Saturday, June 29, 2013

At this point, I'm either a super-human or I'm dying young.

            I’ve had an ongoing joke during my time in Nicaragua to myself and anyone who is around to listen that when we come back from our PC service, we will either be super humans with immune systems and stomachs of iron, or we will have taken about 10 years off of our lives. I like to believe it’s the former but in reality it’s probably the latter. I’ve had a skin fungus due to the humidity (fungus loves the humidity), which actually wasn’t thhhaaat bad, it looked like splotchy tanlines, there are bugs here that pee on you and cause blisters (how degrading), and others than lay their larvae eggs underneath your skin.  What most recently made me question my health status occurred when I entered my room the other day to find it covered in ash.
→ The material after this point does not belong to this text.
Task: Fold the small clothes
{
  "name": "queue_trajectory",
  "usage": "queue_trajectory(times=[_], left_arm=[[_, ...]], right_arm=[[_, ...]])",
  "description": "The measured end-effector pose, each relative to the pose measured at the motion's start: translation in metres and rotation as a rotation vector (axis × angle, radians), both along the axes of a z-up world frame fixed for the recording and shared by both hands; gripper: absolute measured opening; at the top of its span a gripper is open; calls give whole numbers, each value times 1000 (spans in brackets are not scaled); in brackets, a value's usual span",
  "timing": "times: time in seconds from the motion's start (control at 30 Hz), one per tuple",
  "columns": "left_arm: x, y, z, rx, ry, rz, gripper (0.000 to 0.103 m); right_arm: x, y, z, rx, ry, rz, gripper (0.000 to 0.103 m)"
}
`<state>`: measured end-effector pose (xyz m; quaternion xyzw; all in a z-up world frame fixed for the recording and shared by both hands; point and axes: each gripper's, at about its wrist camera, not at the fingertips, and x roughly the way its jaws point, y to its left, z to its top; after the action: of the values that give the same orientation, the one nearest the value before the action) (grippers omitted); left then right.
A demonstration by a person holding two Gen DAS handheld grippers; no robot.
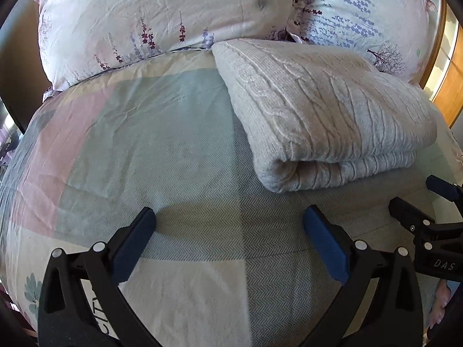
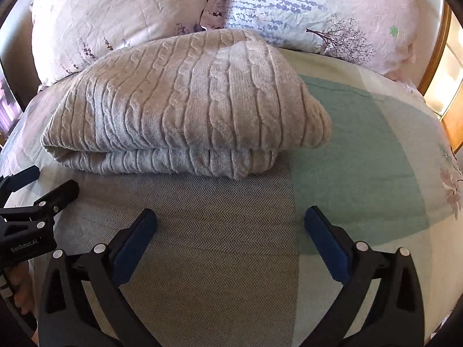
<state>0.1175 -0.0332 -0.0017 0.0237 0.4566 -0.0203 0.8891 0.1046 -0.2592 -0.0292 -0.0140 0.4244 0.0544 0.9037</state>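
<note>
A light grey cable-knit sweater (image 1: 327, 110) lies folded into a thick rectangle on the bed, in front of the pillows; it also shows in the right wrist view (image 2: 185, 107). My left gripper (image 1: 228, 217) is open and empty, hovering over the bedspread to the near left of the sweater. My right gripper (image 2: 230, 217) is open and empty, just in front of the sweater's near folded edge. The right gripper also shows at the right edge of the left wrist view (image 1: 419, 199), and the left gripper at the left edge of the right wrist view (image 2: 43, 182). Neither touches the sweater.
A patchwork bedspread (image 1: 150, 133) in teal, pink, cream and grey covers the bed. Two floral pillows (image 1: 150, 14) (image 2: 332, 11) lie against the headboard behind the sweater. A wooden bed frame (image 2: 437, 66) runs along the right.
</note>
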Motion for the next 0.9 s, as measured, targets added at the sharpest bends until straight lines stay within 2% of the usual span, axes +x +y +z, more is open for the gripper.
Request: queue_trajectory(times=[0.9], left_arm=[[0,-1,-1,-1,-1,0,101]], right_arm=[[0,0,-1,0,-4,-7,102]])
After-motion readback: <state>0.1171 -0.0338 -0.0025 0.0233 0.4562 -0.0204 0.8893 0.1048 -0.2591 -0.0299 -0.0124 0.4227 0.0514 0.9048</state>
It is the end of the dry and hot season, known as verano (which translates to summer in English), and to prepare their lands for the rainy season, farmers mercilessly burn the plants that are left in their fields to clear their land for planting before the rainy season. Therefore, the San Fernando hills have been hosting several wildfires for the past few weeks, and since my walls do not quite reach my roof in our house, my room has been a constant swirl of crisped corn husks other unidentified charred objects (see: UCO).  So, I’ve got this coupled with all the smoke from the wood-burning stoves that fill the kitchens, studies show staying in a room with a wood burning stove is estimated to be as lung-damaging as smoking two packs of cigarettes. At least I’m still able to run half-marathons, for now.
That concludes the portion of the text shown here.